WORK ITEM: Copy each line of the data below in which the word "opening" can be found.

--*--

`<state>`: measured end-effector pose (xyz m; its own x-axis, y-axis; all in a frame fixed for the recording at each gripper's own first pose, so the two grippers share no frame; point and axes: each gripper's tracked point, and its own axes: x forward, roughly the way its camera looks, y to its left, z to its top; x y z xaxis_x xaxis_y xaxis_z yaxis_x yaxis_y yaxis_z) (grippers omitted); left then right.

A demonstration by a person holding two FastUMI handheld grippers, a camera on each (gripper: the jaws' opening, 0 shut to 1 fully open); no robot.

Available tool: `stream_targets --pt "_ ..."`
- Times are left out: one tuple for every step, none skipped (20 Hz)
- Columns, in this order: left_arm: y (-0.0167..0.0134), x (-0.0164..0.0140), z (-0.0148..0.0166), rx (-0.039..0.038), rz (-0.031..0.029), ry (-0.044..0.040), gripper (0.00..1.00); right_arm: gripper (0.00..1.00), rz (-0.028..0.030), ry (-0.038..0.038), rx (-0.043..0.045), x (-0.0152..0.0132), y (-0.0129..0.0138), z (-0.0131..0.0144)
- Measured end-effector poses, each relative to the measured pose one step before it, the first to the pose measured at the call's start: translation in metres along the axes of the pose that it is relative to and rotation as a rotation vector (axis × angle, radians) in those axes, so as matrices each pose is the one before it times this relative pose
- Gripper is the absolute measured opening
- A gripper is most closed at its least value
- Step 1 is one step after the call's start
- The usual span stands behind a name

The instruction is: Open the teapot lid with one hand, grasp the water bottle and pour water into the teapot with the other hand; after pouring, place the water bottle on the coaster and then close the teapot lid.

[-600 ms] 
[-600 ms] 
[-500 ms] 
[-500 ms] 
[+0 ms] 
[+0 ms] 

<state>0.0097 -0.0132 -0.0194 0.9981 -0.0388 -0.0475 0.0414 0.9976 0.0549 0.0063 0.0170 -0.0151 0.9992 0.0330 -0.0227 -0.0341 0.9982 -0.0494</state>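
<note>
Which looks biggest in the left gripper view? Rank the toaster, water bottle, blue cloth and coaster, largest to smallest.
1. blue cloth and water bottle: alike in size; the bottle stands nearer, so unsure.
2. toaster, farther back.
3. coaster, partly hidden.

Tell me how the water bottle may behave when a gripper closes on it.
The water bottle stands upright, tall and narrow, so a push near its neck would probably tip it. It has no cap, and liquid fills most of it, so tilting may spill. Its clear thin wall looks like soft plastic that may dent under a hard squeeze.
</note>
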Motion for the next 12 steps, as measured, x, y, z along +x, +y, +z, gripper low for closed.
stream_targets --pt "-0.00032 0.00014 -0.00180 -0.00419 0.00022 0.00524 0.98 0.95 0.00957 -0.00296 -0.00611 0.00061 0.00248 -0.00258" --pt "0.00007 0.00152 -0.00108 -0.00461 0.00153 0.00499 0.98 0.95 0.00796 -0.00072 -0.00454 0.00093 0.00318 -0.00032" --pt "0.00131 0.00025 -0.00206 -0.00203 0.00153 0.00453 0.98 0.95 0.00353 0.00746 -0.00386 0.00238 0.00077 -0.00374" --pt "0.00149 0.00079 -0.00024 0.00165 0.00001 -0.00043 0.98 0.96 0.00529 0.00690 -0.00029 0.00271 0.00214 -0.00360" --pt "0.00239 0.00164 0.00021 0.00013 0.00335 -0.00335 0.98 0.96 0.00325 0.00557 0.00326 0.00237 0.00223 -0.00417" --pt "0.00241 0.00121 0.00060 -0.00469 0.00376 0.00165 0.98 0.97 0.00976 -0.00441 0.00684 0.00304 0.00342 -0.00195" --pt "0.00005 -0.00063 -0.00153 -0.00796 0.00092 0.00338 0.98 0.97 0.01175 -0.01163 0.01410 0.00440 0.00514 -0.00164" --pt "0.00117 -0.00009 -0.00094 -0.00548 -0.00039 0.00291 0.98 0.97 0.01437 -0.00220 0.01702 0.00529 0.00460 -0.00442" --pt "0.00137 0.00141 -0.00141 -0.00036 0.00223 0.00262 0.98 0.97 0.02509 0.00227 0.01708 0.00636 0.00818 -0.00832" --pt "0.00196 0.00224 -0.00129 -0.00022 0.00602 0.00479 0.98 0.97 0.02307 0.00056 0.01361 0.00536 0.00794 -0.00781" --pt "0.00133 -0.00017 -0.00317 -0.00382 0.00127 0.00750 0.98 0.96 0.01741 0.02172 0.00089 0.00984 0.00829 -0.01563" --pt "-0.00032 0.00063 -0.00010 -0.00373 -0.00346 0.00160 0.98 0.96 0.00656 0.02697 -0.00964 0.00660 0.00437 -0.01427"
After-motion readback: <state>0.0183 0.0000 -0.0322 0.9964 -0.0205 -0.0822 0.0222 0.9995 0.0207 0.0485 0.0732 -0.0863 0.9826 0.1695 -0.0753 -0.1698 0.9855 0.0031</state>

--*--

SOLVED PROBLEM:
A demonstration by a person holding two FastUMI handheld grippers, a camera on each (gripper: the jaws' opening, 0 shut to 1 fully open); no robot.
- Gripper is the absolute measured opening

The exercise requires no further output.